California lawmakers continued their cake-walk budgeting last week by approving a budget that was neither on-time or balanced when approved. However, with a process where no one holds the lawmakers truly accountable, sham budgeting can flourish.

A Sacramento Bee editorial highlighted the failures of the most recent budget. Without the trailer bills approved, the budget was a framework with no details. Significant questions remained unanswered, and without the solutions, describing the budget as ‘on time,’ ‘balanced,’ or ‘complete’ was a fallacy. And while Proposition 25 was intended to change that, it was poorly worded an allowed legislators outs – and now the courts have ruled it lets them keep their pay as well.

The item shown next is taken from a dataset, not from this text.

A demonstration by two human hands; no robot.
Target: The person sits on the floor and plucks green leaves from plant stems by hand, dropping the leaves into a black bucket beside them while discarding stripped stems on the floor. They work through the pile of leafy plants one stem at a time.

Furthermore, the closed-door dead-of-night process not only hinders public involvement, it’s designed specifically to limit feedback. By locking out all but the once-notorious ‘Big Five’ – now down to the ‘Big Three’ – the legislature is hoping to control interest groups and lobbyists, and their ability to exert influence on the process. While their involvement could slow things down in the Capitol, they certainly couldn’t make things worse and perhaps a bit more honesty and openness would serve the state well.

From the Sacramento Bee:

California voters, transport yourself back in time to 2010, as you consider the way lawmakers are hiding the ball on this year’s state budget.

That was the year you approved Proposition 25, which allowed lawmakers to pass budgets by a majority vote, instead of a two­thirds margin.

The majority vote change was needed and long overdue. But there were other provisions and omissions from Proposition 25 that made it unworthy of passage. It wasn’t coupled with real budget reforms, such as a requirement for true public hearings on final budget bills, or a requirement for a rainy day fund. It also included a gimmick aimed at attracting votes – claims that lawmakers’ pay would be docked if they didn’t pass a budget on time.